Even if we think we have thought of everything in projects, unforeseen obstacles suddenly appear in the way. We advised the gardeners in Gambia to grow onions. And then they made losses because on the local market the imported tubers from Holland were cheaper. We switched to growing beetroot – and suffered from competition from frozen, ready-to-eat beetroot. Give up and despair?

No! Finding niches, improving products, serving the market with a perfect fit, caring for customers. But how do we deal with the outrageous accusation that poor countries are themselves to blame for their ailing agriculture, after all they could impose trade tariffs on their products?

How do we actually justify our destructive agricultural exports from the EU? Does a free market economy absolve us of global responsibility? Or is everything not so bad because we make up for the damage with our development aid?

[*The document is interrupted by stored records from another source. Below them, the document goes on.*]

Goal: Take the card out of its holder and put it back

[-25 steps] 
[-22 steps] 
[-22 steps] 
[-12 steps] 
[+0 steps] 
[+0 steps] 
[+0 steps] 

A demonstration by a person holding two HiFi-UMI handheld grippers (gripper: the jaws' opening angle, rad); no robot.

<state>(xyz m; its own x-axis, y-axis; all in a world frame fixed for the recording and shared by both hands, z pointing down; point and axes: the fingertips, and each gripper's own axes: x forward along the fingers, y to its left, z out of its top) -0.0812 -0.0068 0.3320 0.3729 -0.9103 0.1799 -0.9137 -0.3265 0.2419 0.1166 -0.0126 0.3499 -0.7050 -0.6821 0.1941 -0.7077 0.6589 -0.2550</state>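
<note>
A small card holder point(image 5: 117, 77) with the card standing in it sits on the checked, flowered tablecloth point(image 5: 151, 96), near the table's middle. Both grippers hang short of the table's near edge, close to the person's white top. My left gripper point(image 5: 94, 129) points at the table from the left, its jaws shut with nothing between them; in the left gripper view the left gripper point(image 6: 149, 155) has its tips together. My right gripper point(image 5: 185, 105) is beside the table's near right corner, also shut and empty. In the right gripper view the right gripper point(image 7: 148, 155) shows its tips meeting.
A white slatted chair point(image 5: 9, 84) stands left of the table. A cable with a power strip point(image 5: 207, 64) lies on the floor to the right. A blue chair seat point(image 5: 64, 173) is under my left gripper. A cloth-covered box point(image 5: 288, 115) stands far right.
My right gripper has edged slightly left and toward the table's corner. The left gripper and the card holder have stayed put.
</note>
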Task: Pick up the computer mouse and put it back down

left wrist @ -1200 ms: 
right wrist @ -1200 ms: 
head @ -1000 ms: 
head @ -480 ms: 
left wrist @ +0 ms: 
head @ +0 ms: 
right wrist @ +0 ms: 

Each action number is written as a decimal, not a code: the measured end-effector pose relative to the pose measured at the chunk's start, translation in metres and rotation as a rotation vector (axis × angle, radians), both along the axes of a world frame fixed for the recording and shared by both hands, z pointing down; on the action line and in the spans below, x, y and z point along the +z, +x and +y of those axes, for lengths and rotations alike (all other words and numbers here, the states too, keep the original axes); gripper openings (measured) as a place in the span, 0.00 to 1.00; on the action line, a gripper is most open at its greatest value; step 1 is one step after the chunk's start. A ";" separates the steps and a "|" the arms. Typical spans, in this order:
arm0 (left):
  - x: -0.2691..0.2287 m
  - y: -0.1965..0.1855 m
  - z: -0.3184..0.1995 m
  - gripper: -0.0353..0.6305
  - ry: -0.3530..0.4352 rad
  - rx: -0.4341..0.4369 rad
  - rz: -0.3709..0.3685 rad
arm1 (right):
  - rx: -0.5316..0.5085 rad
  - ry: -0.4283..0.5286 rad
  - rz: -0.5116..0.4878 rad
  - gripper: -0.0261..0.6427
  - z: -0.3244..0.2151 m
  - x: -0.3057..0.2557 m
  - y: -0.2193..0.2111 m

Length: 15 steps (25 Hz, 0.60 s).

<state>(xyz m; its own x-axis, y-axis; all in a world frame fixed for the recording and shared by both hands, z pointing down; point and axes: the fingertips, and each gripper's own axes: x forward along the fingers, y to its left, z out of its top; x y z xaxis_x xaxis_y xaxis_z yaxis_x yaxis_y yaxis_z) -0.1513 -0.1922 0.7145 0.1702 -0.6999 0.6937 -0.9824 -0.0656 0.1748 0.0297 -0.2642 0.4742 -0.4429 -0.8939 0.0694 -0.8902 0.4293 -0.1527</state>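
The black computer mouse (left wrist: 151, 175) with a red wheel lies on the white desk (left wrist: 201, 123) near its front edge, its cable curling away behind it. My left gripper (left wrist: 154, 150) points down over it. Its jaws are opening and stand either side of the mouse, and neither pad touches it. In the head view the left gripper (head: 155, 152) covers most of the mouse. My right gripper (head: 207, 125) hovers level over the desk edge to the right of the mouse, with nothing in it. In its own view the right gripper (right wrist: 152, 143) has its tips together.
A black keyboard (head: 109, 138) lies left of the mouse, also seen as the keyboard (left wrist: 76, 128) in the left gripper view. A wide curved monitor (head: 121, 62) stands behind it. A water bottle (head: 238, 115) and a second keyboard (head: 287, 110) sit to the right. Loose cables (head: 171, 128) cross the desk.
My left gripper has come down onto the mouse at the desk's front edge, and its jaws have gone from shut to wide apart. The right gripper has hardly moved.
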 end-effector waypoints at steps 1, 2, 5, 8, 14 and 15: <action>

It also makes me angry when I see how generously and haphazardly development aid money is given and how, in complacent do-gooderism, we often promote useless large-scale projects that outdo each other. I am concerned that the same aberration is being made in Gambia as in Haiti, for example.

The Caribbean island state was flooded with aid money after the 2010 earthquake, but the living situation of many poor people has nevertheless deteriorated dramatically. The winners were the army of development aid workers and the corrupt elite, who enriched themselves unscrupulously.

Hope – despite all the pessimism

Why do we continue when everything is so exhausting, unproductive and doubtful? Shouldn’t we just stop helping? Would we then perhaps even cause less damage? Is it even possible to do good development work?

Yes, one can! Every small success is worth the effort, every small improvement motivates people. They want to improve their situation and create a humane future. Again and again we meet young migrants who return to their home countries to make a difference. I am convinced that they can change their societies and overcome the power of paralyzing traditions – by their own efforts, in their own time. We can only support them.

And my doubts? I hope that they will stay with me!